Annals of Extreme Coaching

A cram school in Hyderabad claims to have six students among the top 10 in JEE, and eight among the top ten in AIEEE. Here's the not-so-secret recipe:

Narayana Group of Institutions bagged six of the top-10 ranks in IIT-JEE and eight of the top-10 ranks in AIEEE this year. “We could achieve the feat this year as we were training these students right from Class VII. We set up ‘Olympiad Schools’ five years ago just for training students for IIT-JEE and AIEEE. The first batch completed Class XII this year and the results are here to be seen.”

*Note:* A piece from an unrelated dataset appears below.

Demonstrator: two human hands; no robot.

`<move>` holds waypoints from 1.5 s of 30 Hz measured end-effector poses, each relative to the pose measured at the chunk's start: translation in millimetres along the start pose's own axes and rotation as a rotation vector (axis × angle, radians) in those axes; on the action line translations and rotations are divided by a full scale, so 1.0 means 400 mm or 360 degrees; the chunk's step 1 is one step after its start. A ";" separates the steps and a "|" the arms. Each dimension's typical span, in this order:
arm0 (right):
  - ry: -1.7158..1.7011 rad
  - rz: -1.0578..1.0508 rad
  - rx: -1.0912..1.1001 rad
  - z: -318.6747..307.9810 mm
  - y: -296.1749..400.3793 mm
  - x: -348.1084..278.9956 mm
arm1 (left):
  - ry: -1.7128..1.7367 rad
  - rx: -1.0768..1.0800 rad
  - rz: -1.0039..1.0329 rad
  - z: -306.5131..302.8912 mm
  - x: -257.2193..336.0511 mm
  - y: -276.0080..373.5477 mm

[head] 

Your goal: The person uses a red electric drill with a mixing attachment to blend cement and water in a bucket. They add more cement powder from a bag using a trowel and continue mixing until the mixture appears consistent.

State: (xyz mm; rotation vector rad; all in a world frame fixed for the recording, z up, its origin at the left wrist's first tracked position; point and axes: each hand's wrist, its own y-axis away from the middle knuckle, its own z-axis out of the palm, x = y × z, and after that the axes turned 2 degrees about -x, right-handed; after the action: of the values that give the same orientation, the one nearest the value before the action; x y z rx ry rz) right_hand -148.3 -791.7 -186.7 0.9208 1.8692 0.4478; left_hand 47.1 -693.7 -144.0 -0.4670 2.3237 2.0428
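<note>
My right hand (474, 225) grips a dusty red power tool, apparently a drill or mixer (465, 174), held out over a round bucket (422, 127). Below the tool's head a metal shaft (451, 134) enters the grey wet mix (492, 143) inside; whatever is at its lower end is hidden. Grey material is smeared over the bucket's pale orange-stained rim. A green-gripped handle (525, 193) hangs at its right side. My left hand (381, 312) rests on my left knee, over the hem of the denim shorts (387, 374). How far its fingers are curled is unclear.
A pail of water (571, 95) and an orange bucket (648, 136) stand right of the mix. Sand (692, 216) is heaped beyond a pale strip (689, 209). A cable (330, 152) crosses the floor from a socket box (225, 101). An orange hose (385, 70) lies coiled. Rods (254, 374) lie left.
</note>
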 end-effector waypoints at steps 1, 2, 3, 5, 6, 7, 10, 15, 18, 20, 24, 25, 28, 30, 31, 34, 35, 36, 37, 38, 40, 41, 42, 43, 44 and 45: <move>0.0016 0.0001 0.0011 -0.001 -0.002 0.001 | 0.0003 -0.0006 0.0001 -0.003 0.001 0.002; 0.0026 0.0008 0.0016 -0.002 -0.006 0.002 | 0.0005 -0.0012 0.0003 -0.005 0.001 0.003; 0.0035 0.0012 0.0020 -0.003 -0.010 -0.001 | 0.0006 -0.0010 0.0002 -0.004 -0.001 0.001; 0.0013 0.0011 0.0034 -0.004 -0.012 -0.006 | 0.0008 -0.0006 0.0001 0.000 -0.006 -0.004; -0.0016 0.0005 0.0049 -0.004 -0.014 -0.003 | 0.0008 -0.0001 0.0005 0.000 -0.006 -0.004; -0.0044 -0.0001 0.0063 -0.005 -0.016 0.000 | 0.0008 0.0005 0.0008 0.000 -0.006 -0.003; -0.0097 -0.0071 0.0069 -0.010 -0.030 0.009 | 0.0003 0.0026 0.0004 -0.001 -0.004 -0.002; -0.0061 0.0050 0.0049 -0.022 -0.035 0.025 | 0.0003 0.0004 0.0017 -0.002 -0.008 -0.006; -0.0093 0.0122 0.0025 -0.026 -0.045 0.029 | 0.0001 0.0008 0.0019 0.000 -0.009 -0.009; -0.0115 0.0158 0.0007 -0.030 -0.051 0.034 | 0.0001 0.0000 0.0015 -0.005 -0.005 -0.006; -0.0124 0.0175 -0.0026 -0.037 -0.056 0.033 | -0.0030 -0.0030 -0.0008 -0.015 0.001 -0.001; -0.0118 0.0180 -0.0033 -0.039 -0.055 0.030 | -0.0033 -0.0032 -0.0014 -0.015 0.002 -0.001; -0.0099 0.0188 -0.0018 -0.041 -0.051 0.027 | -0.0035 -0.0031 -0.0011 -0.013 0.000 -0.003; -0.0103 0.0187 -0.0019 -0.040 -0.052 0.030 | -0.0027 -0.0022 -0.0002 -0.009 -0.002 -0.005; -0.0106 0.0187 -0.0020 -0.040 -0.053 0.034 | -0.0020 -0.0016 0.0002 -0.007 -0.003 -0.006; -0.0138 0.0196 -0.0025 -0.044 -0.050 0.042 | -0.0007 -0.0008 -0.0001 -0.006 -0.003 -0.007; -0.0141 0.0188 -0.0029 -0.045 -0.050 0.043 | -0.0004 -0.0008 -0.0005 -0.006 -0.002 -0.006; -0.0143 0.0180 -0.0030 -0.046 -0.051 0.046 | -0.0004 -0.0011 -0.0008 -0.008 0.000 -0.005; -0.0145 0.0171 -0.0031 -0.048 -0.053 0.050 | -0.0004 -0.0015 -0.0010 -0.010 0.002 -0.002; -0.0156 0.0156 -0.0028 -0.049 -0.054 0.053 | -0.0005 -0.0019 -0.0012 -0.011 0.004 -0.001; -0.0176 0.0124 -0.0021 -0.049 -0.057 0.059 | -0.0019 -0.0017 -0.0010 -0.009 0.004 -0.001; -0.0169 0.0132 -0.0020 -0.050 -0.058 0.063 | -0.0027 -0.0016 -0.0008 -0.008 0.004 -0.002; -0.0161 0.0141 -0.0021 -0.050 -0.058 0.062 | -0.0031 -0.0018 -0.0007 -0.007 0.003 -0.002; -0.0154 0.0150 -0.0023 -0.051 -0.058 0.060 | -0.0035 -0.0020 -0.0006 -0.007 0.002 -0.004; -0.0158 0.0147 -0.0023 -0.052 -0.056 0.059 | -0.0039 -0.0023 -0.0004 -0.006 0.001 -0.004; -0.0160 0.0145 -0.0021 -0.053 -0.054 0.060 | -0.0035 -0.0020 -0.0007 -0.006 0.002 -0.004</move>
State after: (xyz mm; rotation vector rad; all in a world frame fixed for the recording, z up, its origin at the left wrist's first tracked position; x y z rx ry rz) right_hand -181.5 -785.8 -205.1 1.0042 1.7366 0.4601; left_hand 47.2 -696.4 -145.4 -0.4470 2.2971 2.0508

He, however, admitted that though they had secured good ranks in earlier years, this year’s feat was unmatchable. “Earlier, we had only junior colleges wherein we gave admissions to students after they completed Class X from different schools. The two years time in Intermediate was not sufficient to train them for IIT-JEE and AIEEE in a complete manner. Now, with the launch of our own schools from Class VII, we can train students comprehensively for five years till Class XII. The concept proved to be a success as we could achieve top-10 ranks with our very first batch of students,” Dr Narayana said. [Bold emphasis added]


  1. L said...

    Though I keep writing that these coaching classes are ruining the mental abilities of generations of students, if their students get into IITs and achieve what they want, then why won't parents flock to send their children to these schools? Maybe it is I who needs a reality check.
    I don't know about those who get into IITs, but many of those left behind are wrecks....that I do know.

  2. Unknown said...

    And some of these scholars land up at IIT and lead a zombie life - too tired to do engineering. There are couple of them who had to even quit the B.Tech programme because of extremely poor performance.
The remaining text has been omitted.